For amounts stuck in pension schemes, the Insurance Regulatory and Development Authority of India (IRDAI) has asked life insurers to repay them as lumpsum payments to policyholders or their beneficiaries.

“There are many reasons why the insurance money is lying unclaimed. The policyholder may have died or there may be other reasons. In pension schemes, it was often the case that the accumulated amount was insufficient to buy annuity from the life insurer,” noted a person familiar with the development.

Sources said that in respect of other schemes where money is lying unclaimed with life insurers, the IRDAI is in discussion to figure out what can be done.

“The issue has been discussed at length, and the IRDAI is keen that the unclaimed amount should be returned to policy holders or their nominees at the earliest,” said the person, adding that the regulator is likely to come out with more measures soon.
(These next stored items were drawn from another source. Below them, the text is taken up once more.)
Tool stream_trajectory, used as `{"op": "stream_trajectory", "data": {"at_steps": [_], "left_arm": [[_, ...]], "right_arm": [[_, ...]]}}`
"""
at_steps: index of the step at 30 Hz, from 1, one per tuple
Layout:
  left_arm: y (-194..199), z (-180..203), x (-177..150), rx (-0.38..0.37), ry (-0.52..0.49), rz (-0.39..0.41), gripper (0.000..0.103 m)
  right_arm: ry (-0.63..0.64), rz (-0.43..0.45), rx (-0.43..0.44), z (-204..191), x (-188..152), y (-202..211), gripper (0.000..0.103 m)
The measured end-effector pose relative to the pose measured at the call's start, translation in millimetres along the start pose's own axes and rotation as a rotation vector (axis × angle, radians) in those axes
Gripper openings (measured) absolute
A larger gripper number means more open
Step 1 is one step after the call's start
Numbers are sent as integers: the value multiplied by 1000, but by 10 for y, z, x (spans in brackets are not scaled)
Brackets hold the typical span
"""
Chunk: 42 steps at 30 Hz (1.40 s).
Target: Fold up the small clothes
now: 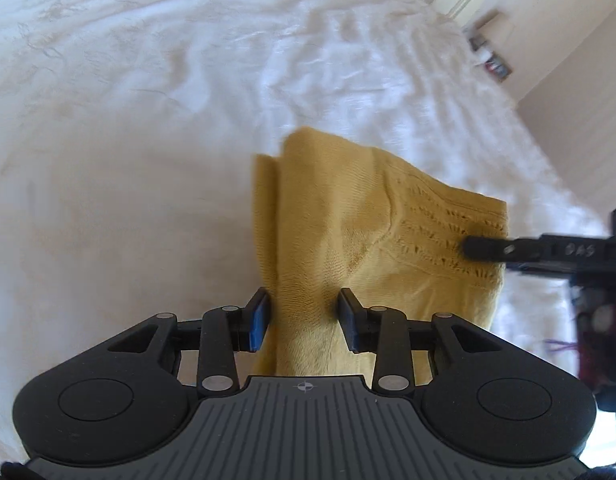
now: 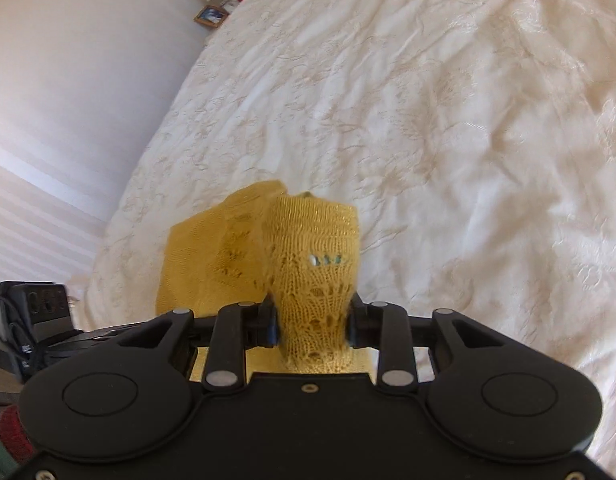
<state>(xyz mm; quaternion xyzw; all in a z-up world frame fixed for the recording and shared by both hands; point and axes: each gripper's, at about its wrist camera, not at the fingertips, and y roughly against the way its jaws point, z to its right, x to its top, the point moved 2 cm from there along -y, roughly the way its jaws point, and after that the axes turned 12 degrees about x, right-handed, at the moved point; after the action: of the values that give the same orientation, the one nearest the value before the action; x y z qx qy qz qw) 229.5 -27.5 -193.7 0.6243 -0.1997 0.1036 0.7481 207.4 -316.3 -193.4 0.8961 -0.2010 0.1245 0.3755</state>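
A small mustard-yellow knitted garment (image 1: 348, 216) with a lacy patterned band hangs above the white bedspread (image 1: 147, 100), held between both grippers. My left gripper (image 1: 305, 320) is shut on its plain knit part. My right gripper (image 2: 314, 322) is shut on the lacy band (image 2: 312, 276); one of its fingers (image 1: 488, 246) shows in the left wrist view, reaching in from the right onto that band. The rest of the garment (image 2: 195, 264) hangs to the left in the right wrist view.
The bedspread (image 2: 428, 120) is wrinkled, with a faint floral pattern. A wall (image 2: 67, 80) and a bedside surface with a picture frame (image 2: 210, 16) lie beyond the bed's edge. A black device with cables (image 2: 31, 300) sits at the lower left.
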Motion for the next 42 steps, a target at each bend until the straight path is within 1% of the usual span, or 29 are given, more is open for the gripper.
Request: {"op": "stream_trajectory", "data": {"at_steps": [1,2,3,4,5,6,10,13,15,18,23,25,27,28,30,31,33,36,37,38,39,40,41,42], "left_arm": [[-119,-46,24,87,-26,-26,34],[-200,-102,45,142,-34,-54,33],[-222,-166,66,161,-23,-63,33],[-203,-216,89,162,-4,-54,33],[-144,-261,120,154,10,-30,33],[-96,-280,146,147,3,-11,33],[24,-149,249,111,-101,41,34],[-9,21,298,64,-164,46,35],[-18,101,247,45,-186,37,35],[-12,200,25,0,-255,-1,35],[129,314,-514,-80,-455,-75,35],[142,318,-731,-92,-543,-112,35],[110,262,-900,-77,-590,-151,35],[77,187,-969,-60,-582,-178,35],[12,12,-1027,-47,-508,-235,35],[3,-82,-1038,-36,-471,-250,35],[28,-217,-1038,-27,-429,-250,35],[121,-302,-977,-30,-386,-228,35],[162,-322,-953,-32,-368,-216,35],[204,-340,-925,-36,-350,-201,36],[249,-344,-894,-40,-328,-186,38],[294,-347,-872,-43,-306,-172,47],[333,-340,-847,-44,-285,-164,53],[372,-334,-830,-43,-267,-153,66]], "right_arm": [[7,18,-85,85,61,-48,44],[18,33,-139,137,111,-73,44],[24,44,-170,152,146,-80,44],[28,56,-184,141,174,-63,44],[35,64,-168,108,183,-42,44],[48,68,-146,55,171,-19,44],[108,20,-120,-137,0,-63,44],[97,-11,-121,-220,-204,-160,44],[83,-42,-110,-275,-378,-222,44],[125,-106,-134,-406,-670,-304,44],[104,-199,-133,-421,-1125,-386,45],[111,-244,-155,-402,-1296,-418,45],[103,-268,-179,-352,-1427,-411,43],[88,-268,-186,-321,-1461,-392,43],[57,-255,-200,-269,-1486,-340,43],[44,-247,-209,-253,-1482,-306,43],[38,-241,-223,-251,-1479,-268,43],[35,-227,-242,-268,-1503,-211,44],[34,-221,-247,-275,-1503,-180,45],[35,-211,-250,-291,-1506,-152,52],[38,-197,-251,-324,-1505,-117,60],[41,-181,-251,-350,-1503,-78,63],[44,-165,-251,-371,-1509,-46,67],[46,-150,-255,-400,-1502,1,72]]}}
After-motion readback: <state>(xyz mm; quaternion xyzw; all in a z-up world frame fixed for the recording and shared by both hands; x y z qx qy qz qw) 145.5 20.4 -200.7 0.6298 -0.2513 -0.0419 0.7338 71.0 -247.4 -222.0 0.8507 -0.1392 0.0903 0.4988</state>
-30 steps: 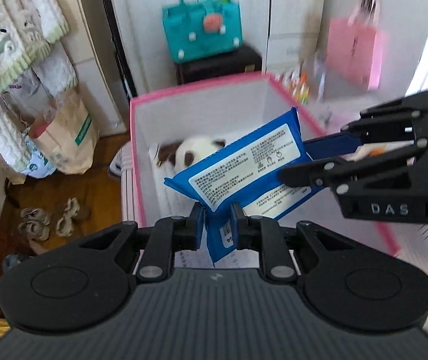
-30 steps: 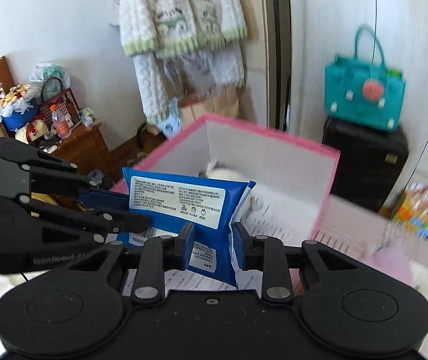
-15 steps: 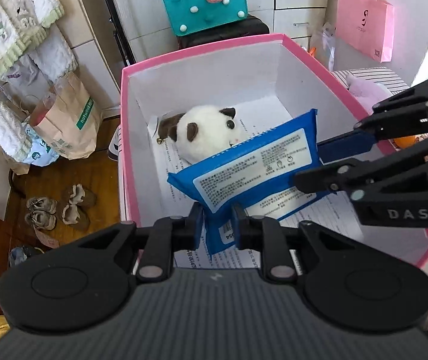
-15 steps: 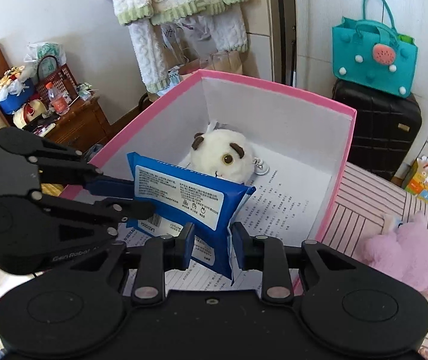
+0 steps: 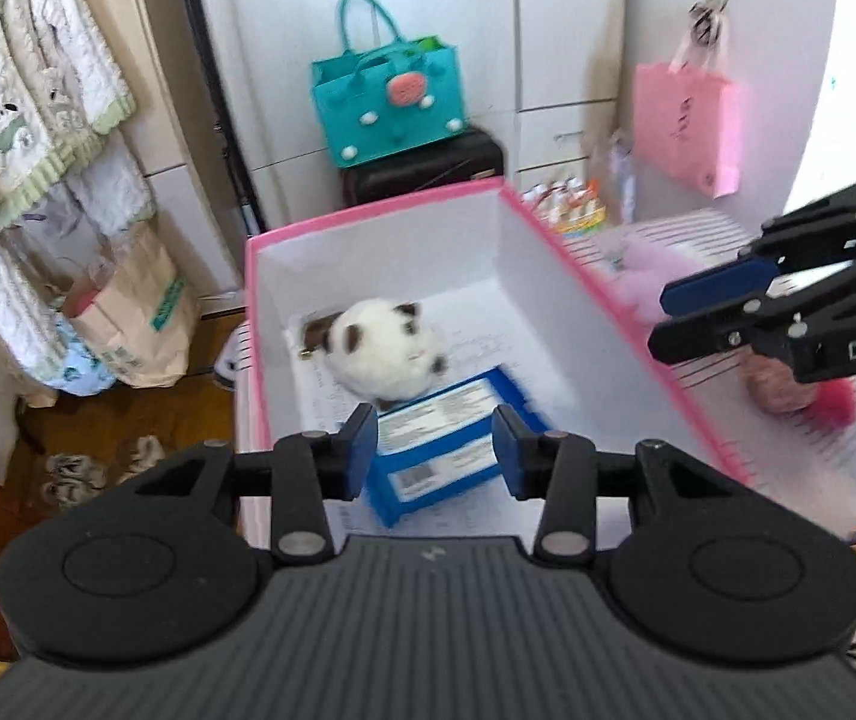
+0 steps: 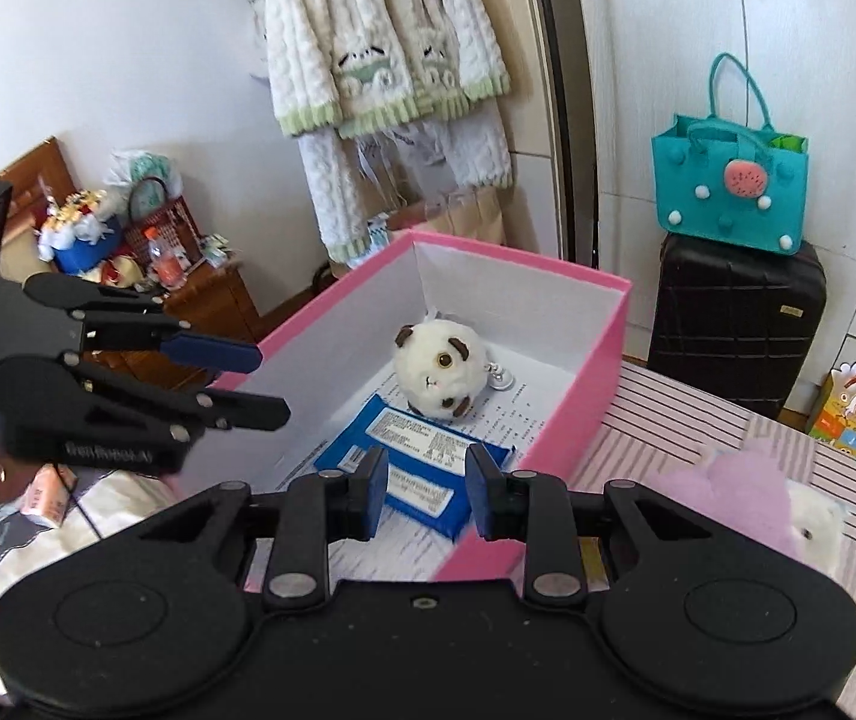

Earlier, the IRDAI had asked life insurance companies to provide a search facility on their website so that policyholders or their nominees could find out about the unclaimed amount by citing their Aadhaar or PAN.

Life insurers are expected to update details and inform the IRDAI about unclaimed amounts lying with them at least twice a year.

According to official data, ₹15,166.47 crore was lying unclaimed with 23 life insurers as on March 31. Of this, ₹10,509 crore was with Life Insurance Corporation of India, and ₹4,657.45 crore with private insurers.